I heard on the grapevine that disclosure was up for review in Brussels in November, I have no proof of this however. We are very much due for it for our own protection. One thing we need to remember however is that just because we comply with regulations like PCI DSS, it does not automatically mean that we are secure.

By: Andrew

Andrew — Tue, 03 Apr 2007 03:49:56 +0000

The retailers are allowed to store card numbers after authorisation of the transaction if they are enciphered (using good cryptography and key management).

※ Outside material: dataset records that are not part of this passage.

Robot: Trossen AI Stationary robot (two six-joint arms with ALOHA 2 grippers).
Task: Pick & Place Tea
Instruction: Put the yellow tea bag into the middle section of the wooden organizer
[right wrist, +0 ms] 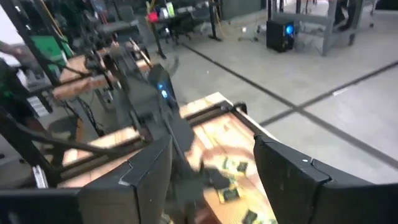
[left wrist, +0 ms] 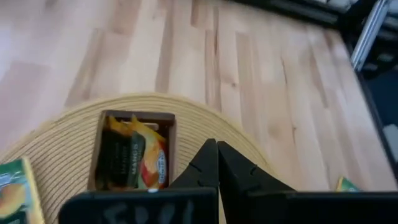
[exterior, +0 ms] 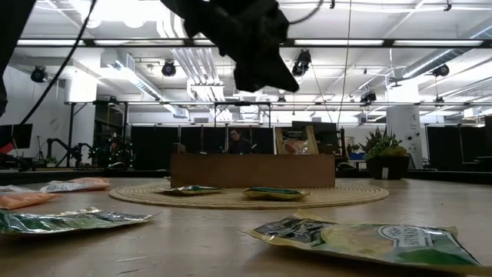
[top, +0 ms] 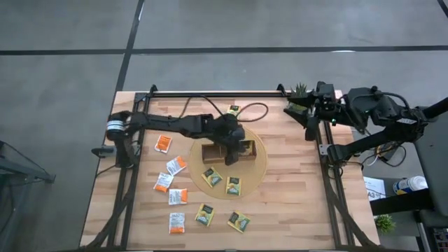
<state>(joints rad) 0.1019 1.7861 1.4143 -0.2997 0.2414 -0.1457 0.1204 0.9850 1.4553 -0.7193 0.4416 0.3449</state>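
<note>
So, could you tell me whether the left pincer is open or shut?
Shut: the left pincer has its fingers pressed together, nothing between them, above the tray.

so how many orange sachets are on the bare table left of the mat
5: one nearest the left arm, then and toward the near edge. The arm may hide others.

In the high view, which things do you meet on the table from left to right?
Orange sachets → wooden tray under the shut left gripper, on the round woven mat → small potted plant → right gripper, open, at the table's right edge.
</note>
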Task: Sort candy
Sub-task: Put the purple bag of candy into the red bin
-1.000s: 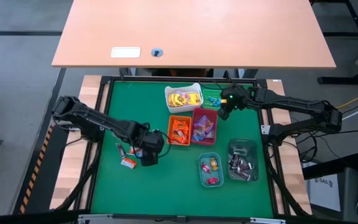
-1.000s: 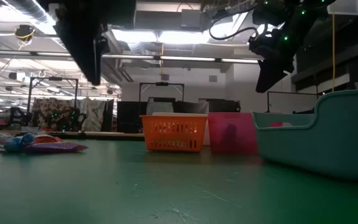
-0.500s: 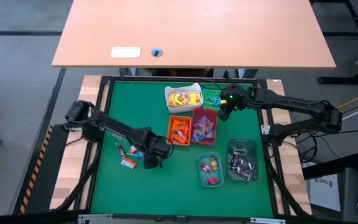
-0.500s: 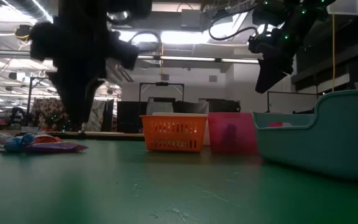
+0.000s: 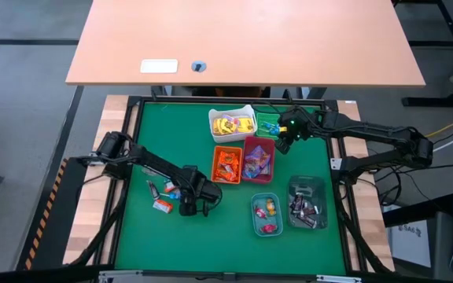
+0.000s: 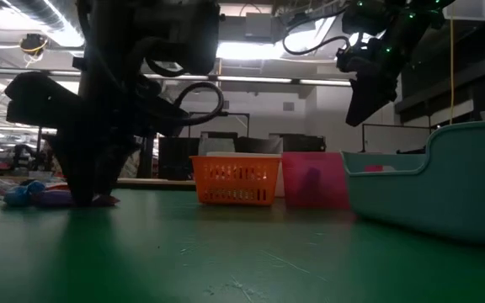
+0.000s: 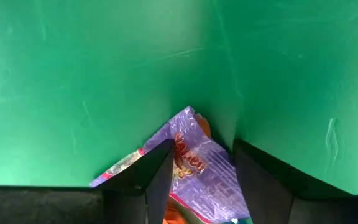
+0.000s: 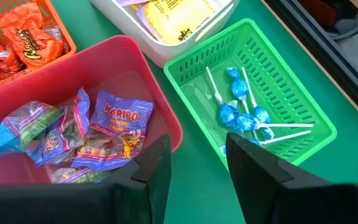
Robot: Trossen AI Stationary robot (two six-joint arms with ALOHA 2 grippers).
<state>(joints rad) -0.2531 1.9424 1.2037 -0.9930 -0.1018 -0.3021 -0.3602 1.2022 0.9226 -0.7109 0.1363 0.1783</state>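
While the right gripper hangs with parted fingers above the green mesh bin of blue lollipops, left gripper low on the green mat, fingers straddling a purple wrapped candy packet, not yet closed.

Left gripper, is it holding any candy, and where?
The left gripper straddles a purple crinkly wrapped candy packet at its pointed end; whether it grips cannot be told.

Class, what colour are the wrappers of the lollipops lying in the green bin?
Blue, on white sticks: the lollipops in the green bin show best in the right wrist view.
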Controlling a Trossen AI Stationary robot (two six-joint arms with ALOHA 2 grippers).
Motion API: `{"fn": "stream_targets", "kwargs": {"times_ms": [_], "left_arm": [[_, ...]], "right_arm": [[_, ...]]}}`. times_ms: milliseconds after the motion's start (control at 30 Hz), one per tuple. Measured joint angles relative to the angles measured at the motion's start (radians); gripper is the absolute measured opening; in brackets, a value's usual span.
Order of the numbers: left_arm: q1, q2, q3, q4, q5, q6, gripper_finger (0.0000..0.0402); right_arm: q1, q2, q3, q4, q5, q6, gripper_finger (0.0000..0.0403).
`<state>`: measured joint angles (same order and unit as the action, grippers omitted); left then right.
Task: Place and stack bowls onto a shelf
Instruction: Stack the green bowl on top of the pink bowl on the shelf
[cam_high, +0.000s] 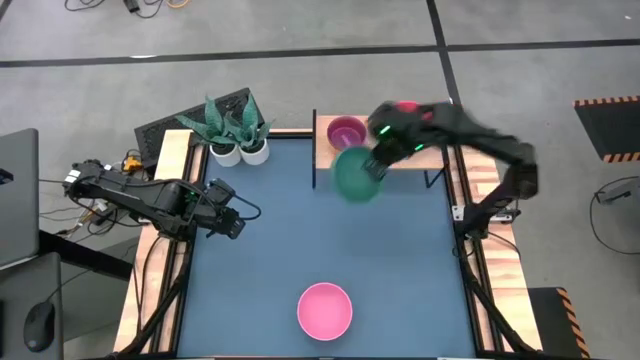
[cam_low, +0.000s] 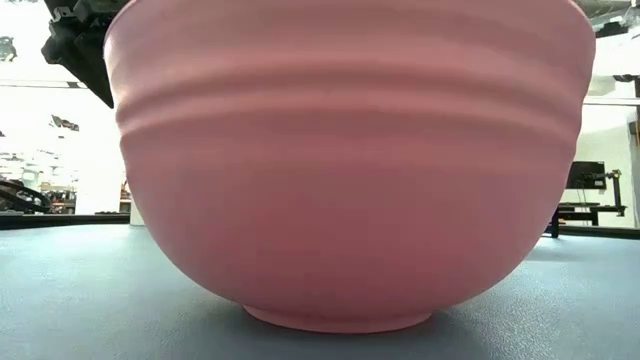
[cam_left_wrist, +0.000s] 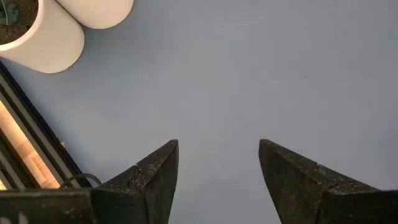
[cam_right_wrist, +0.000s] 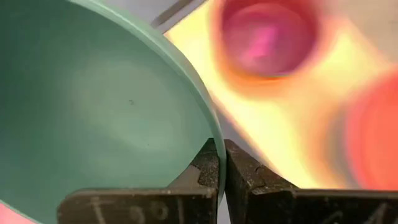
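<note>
Pink bowl (cam_low: 345, 165), closest to the low camera, fills nearly all of that view and stands upright on the blue table (cam_high: 280, 250), well apart from both of my tools.

Right tool (cam_right_wrist: 222, 163): I see its two fingers pinched tight on the rim of the green bowl (cam_right_wrist: 93, 106), one finger inside the wall and one outside. From overhead, this tool (cam_high: 377, 165) holds the green bowl (cam_high: 355, 175) tilted, at the front edge of the shelf (cam_high: 328, 150).

Just beyond the right tool, the purple bowl (cam_high: 346, 131) sits on the shelf; it appears blurred behind the green rim in the wrist camera (cam_right_wrist: 267, 37). A red bowl (cam_right_wrist: 373, 130) lies beside it on the same board, mostly hidden under my arm in the overhead view.

Left tool (cam_left_wrist: 217, 168): its fingers stand apart with nothing between them, hanging over bare table at the left side (cam_high: 222, 213). Two white plant pots (cam_left_wrist: 59, 28) stand ahead of this tool, near the table's side rail (cam_left_wrist: 22, 149).
</note>
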<state>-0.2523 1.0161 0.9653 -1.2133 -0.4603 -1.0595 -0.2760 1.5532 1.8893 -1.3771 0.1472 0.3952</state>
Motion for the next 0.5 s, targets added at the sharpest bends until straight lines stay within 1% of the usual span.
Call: {"fn": "stream_targets", "kwargs": {"times_ms": [167, 267, 367, 500], "left_arm": [[0.000, 0.000, 0.000, 0.000, 0.000, -0.025, 0.0209], [0.000, 0.000, 0.000, 0.000, 0.000, -0.039, 0.0209], [0.000, 0.000, 0.000, 0.000, 0.000, -0.044, 0.0209], [0.000, 0.000, 0.000, 0.000, 0.002, -0.054, 0.0209]], "right_arm": [[-0.191, -0.132, 0.000, -0.012, 0.079, 0.015, 0.0027], [-0.329, -0.174, 0.002, -0.036, 0.102, 0.023, 0.0027], [-0.479, -0.186, 0.000, -0.061, 0.098, 0.010, 0.0027], [-0.636, -0.169, 0.000, -0.068, 0.025, -0.030, 0.0027]]}}
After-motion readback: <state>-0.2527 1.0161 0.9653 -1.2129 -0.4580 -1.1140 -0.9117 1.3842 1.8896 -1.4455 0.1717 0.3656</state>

The storage of full track details or the CVV2 values (the three/four digit code on the back of the card used during CNP transactions) is not permitted post authorisation - regardless of how they are stored.

By: Brian E

Brian E — Mon, 02 Apr 2007 21:17:13 +0000

I just don’t understand why a retailer is allowed to keep all this information. Surely once the transaction has been completed and the retailer has got its money from the Credit Card Company, the card records should be deleted. I know some companies do, I was recently due a refund, and the company needed my credit card number as it had been deleted once the original transaction had been completed. Why don’t they all do the same?